Phenotypic susceptibility: sex, bronchial hyperresponsiveness and atopy
Several studies have suggested that females may be at higher risk of developing COPD, although none of these studies have totally controlled for circumstances of exposure. The underlying physiological mechanisms for the females to be at an increased risk have been considered to involve either hormonal homeostasis or structural development of lungs. Recent evidence that adolescent females exposed to smoking may have a higher risk of reaching a lower maximally attained lung function than nonsmokers compared to males has been provided by Gold et al. 73. However, the interpretation of the studies in this age group is limited by the different age-pattern of lung function development in both sexes 74. In addition, most biases in this field will tend to underestimate the effects of smoking in females, as males not only smoke more than females, they often have started earlier and have a higher rate of inhalation than females 75. Further evidence in support that females are at a higher risk of COPD due to smoking has been recently provided by the analysis of two population-based cohorts in Denmark.

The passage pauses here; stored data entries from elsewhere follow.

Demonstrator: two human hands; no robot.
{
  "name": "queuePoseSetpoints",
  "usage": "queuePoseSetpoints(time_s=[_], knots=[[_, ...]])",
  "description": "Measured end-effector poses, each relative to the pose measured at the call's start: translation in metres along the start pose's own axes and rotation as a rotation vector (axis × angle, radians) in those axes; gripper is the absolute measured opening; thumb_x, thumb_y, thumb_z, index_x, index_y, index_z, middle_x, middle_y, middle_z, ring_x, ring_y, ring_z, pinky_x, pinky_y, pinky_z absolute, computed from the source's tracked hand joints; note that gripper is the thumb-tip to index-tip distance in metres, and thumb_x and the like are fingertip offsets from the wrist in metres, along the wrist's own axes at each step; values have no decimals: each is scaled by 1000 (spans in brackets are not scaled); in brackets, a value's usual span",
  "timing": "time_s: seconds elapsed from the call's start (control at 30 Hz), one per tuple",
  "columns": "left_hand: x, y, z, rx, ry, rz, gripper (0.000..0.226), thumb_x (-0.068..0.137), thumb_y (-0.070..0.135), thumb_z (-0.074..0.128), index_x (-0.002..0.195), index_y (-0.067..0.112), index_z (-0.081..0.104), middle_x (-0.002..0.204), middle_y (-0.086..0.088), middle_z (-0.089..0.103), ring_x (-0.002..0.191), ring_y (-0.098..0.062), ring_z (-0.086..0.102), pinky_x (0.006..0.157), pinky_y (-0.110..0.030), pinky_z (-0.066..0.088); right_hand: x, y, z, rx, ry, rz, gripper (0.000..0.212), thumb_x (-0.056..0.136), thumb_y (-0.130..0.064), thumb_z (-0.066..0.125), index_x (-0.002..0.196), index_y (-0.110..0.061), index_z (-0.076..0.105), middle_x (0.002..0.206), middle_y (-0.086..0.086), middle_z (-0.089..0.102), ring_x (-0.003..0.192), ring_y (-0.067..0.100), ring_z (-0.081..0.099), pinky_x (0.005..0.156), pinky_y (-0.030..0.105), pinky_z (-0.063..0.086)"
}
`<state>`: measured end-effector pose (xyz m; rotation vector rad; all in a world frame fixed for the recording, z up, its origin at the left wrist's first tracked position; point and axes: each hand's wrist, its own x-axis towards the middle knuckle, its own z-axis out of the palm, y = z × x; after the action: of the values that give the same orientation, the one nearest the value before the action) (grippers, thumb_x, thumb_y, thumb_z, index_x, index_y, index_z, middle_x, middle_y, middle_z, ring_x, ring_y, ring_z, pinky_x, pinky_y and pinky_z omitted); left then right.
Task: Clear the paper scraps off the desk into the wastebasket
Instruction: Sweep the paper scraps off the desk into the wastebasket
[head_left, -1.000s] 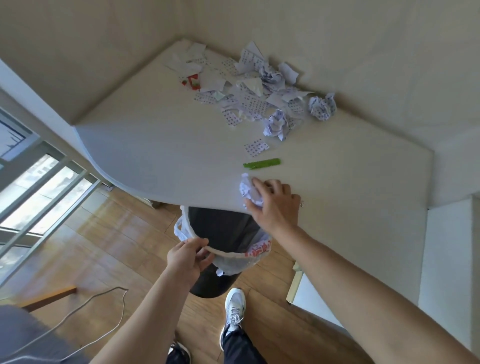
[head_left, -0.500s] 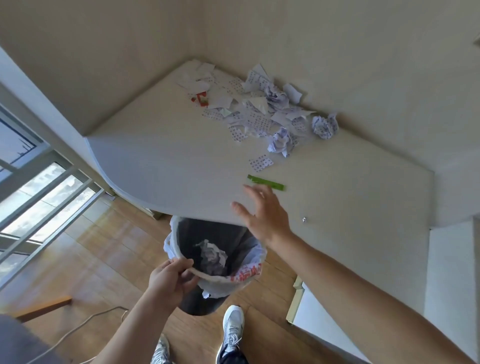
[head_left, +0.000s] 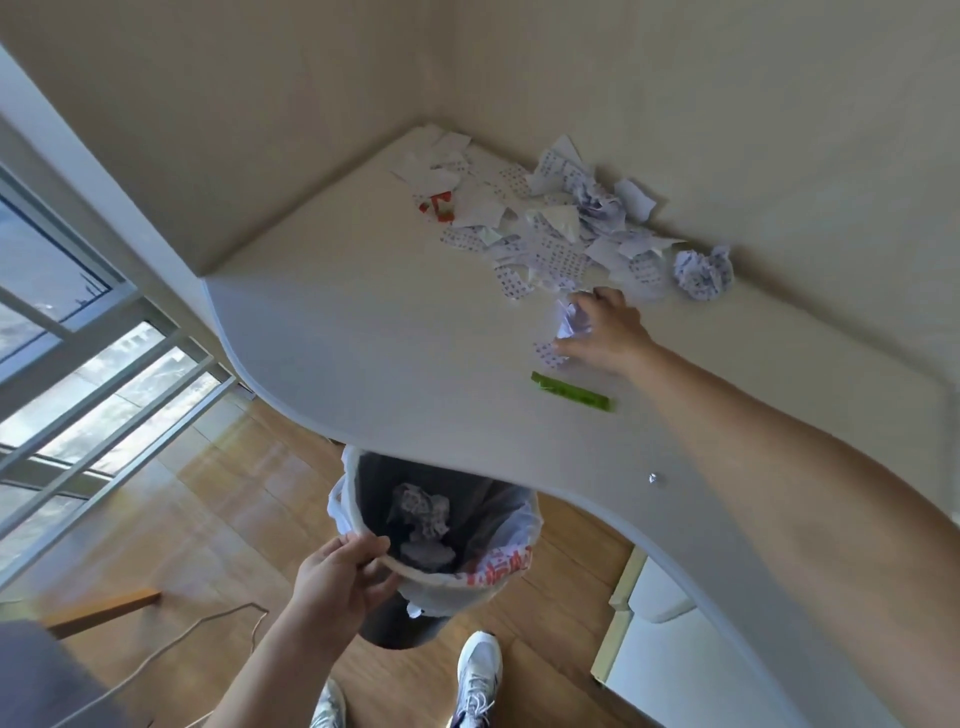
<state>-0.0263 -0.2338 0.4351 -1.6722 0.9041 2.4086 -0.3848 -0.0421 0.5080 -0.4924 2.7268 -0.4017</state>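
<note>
A heap of torn and crumpled printed paper scraps (head_left: 561, 228) lies at the far corner of the white desk (head_left: 363, 332). My right hand (head_left: 605, 332) reaches across the desk and curls its fingers around a crumpled paper ball (head_left: 570, 322) at the heap's near edge, with a small flat scrap (head_left: 545, 354) under the thumb. A dark wastebasket (head_left: 441, 530) with a white plastic liner stands below the desk's front edge and holds crumpled paper. My left hand (head_left: 337, 577) grips its near rim.
A green strip (head_left: 570, 392) lies on the desk just in front of my right hand. A big paper ball (head_left: 704, 273) sits by the back wall. A small shiny bit (head_left: 654, 478) rests near the desk edge. Wooden floor, a cable (head_left: 171, 649) and my shoes are below.
My right hand dropped a paper ball into the wastebasket, then reached forward past the green strip to the heap and closed on another ball. My left hand kept hold of the rim.
</note>
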Motion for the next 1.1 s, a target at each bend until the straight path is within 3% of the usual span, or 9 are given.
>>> queuePoseSetpoints(time_s=[0.17, 0.33, 0.5, 0.6, 0.73, 0.8, 0.87, 0.97, 1.1], knots=[[-9, -3, 9, -6, 6, -5, 19, 77, -11, 63, 77, 5, 54, 49, -7, 61, 41, -17, 61, 41, -29, 54, -72, -18, 59, 64, 215, -118, 64, 81, -24, 70, 139, -21, 45, 152, 14, 31, 134, 42, 30, 106, 44, 36], [-17, -5, 19, -21, 4, 3, 19, 79, -11, 61, 77, 6, 54, 48, -6, 59, 39, -14, 58, 40, -29, 53, -140, -70, 114, 315, 233, -178, 64, 87, -17, 68, 143, -27, 39, 160, 5, 18, 147, 31, 15, 107, 49, 44], [-22, -1, 19, -27, -18, 4, 21, 81, -11, 57, 74, 7, 50, 46, -6, 49, 36, -14, 50, 38, -26, 49, -199, -106, 131, 294, 116, -371, 53, 81, -38, 62, 132, -36, 48, 159, 0, 21, 146, 24, 19, 113, 59, 25], [-24, 3, 18, -14, -22, 6, 21, 80, -12, 58, 76, 7, 49, 49, -7, 46, 36, -14, 48, 39, -26, 50, -223, -87, 110, 395, 143, -386, 48, 74, -41, 61, 122, -41, 57, 159, -6, 23, 144, 17, 24, 116, 53, 19], [-24, 7, 19, 11, -14, -19, 20, 81, -12, 60, 80, 6, 50, 47, -6, 49, 36, -13, 50, 42, -28, 54, -213, -19, 72, 456, 311, -15, 54, 92, -35, 54, 144, -28, 41, 163, 0, 14, 149, 15, 12, 119, 40, 19], [-24, 9, 20, 22, -11, -33, 18, 81, -11, 61, 83, 5, 52, 43, -4, 53, 36, -13, 53, 41, -29, 54, -207, 12, 64, 438, 285, 248, 59, 99, -39, 44, 152, -25, 24, 165, 4, 5, 151, 19, 4, 120, 44, 18], [-23, 9, 21, 27, -17, -42, 18, 81, -10, 62, 84, 5, 53, 43, -4, 54, 36, -13, 54, 41, -29, 54, -206, 22, 71, 452, 208, 354, 64, 99, -47, 37, 154, -25, 13, 165, 6, -2, 151, 21, -3, 120, 44, 12], [-21, 10, 21, 30, -16, -34, 20, 81, -11, 61, 80, 6, 52, 42, -3, 51, 35, -13, 52, 40, -28, 53, -205, 6, 94, 394, 151, 261, 69, 97, -58, 27, 155, -28, 5, 165, 2, -9, 150, 19, -10, 121, 41, 0], [-18, 11, 16, 28, 3, -17, 21, 82, -11, 59, 77, 7, 50, 42, -3, 51, 35, -13, 53, 41, -28, 53, -208, -44, 116, 377, 25, -46, 68, 97, -56, 28, 155, -27, 8, 165, -2, -3, 149, 9, -10, 123, 39, -2]])
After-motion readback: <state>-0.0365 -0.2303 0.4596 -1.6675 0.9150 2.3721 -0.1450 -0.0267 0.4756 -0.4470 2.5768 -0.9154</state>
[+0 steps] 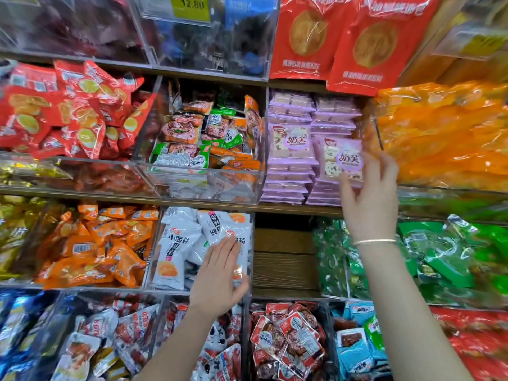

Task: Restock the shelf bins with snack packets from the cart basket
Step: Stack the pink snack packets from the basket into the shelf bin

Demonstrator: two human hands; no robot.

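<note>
Shop shelving [283,209] in wooden tiers, crammed with clear bins of bright snack packets. At the right edge of the purple compartment [375,125], right hand [369,196] raised, thumb and fingers pinching the lower end of a purple packet [342,158], upright and face-out against the front of the purple stacks [291,171]; by the look of it, being seated as a tidy front row for a readable label. One tier down, left hand [220,273] flat, fingers straight, pressing on the white packets [176,243] near the front right corner of their bin [170,290], likely to settle the pile below the rim. Between the two, a bare wooden gap [283,265] on the lower tier. No cart basket in view.
</note>
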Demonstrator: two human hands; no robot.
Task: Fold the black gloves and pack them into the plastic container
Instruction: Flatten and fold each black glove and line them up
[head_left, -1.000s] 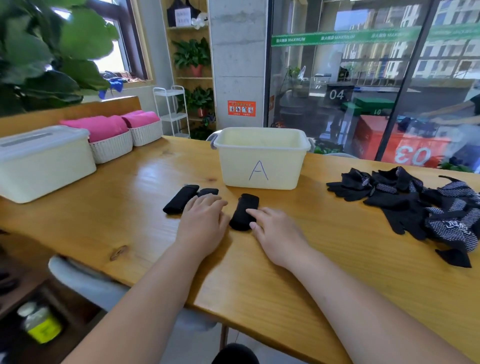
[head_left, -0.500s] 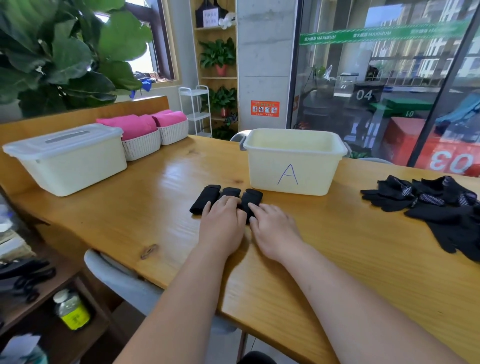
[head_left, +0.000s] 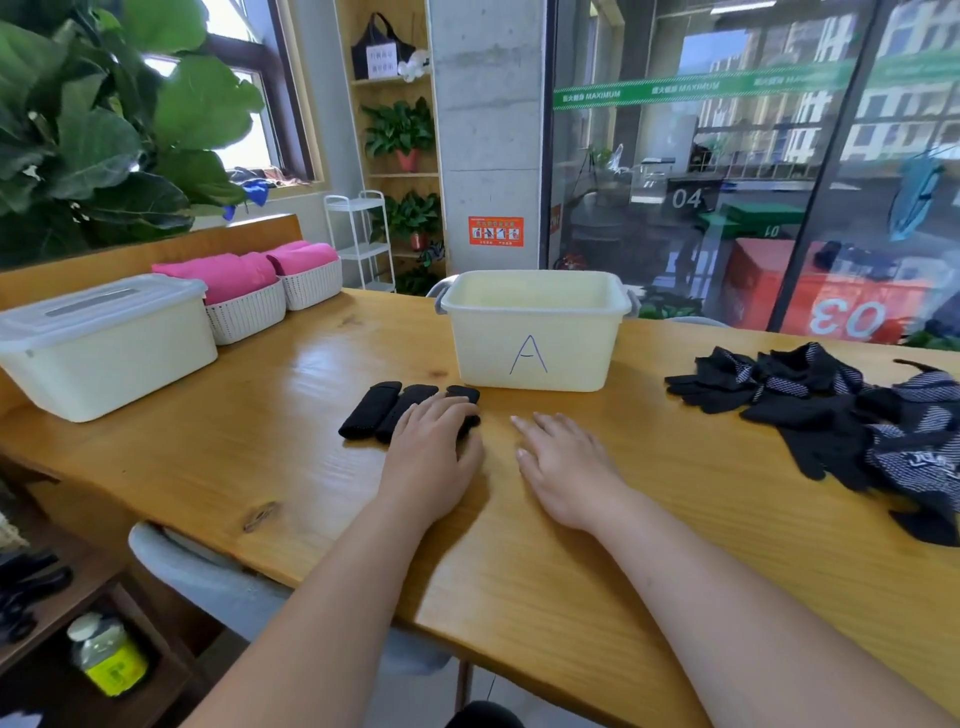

Overall, 13,897 subjects born after 1920 were followed up for 7–16 yrs. In both cohorts, risk of hospital admission due to COPD associated with pack-years was higher in females than in males 76. Similar results have been reported by Silverman et al. 77 in a study on first-degree relatives of patients with severe, early onset COPD showing that both current and exsmoking females had a significantly greater decrease of FEV1 than males. The finding reported by Paoletti et al. 78 that females have a higher rate of bronchial hyperresponsiveness after adjusting for baseline lung function, may provide a mechanism to explain the higher risk of females' FEV1 decline.
The role of bronchial responsiveness and atopy as possible effect modifiers of COPD risk has been reviewed in close detail in two reviews 19, 79 showing that subjects who are hyperresponsive have lower lung function either at a given time or over a period of time with a difference between both groups that in some studies was large. Whereas some authors have considered that bronchial hyperresponsiveness does predispose to loss of lung function, others have considered that bronchial responsiveness may be a result of smoking induced airways inflammation instead of a direct cause of lung damage. In a 24-yr follow-up of 2,684 people from Vlagtwedde and Vlaardingen in Netherlands 80, it was shown that the odds for bronchial responsiveness among incident cases of chronic cough and chronic phlegm, after adjusting for age, sex, area, and smoking, were about two-fold the corresponding odds in those who persisted without these symptoms until the end of the follow-up. Similarly, those with bronchial responsiveness were at a lower risk of remission of these symptoms, after excluding subjects with asthma from the analysis. That these findings are relevant for COPD is supported by a further analysis in the same study showing that mortality from COPD increased with increasing bronchial hyperresponsiveness 81.
Asthma in itself should in general be regarded as a disease entity separate from COPD. It may thus seem confusing to add asthma to the risk factors for COPD. There is, however, increasing evidence from well-conducted population surveys that asthmatics have a more rapid decline in FEV1 than nonasthmatics 82, 83 and the excess decline is not trivial. In the Southern California cohort study a history of asthma was associated with a deficit in the maximum mid expiratory flow that was larger in male children than in female, although the influence of duration of asthma could notbe excluded 84. In addition, asthma in The Copenhagen Heart Study was associated with an increased mortality, primarily due to an increased COPD mortality 85. The mechanism behind these observations are likely to be airways remodelling and a fixed airflow obstruction fulfilling all the definitions of COPD secondary to asthma not properly controlled for.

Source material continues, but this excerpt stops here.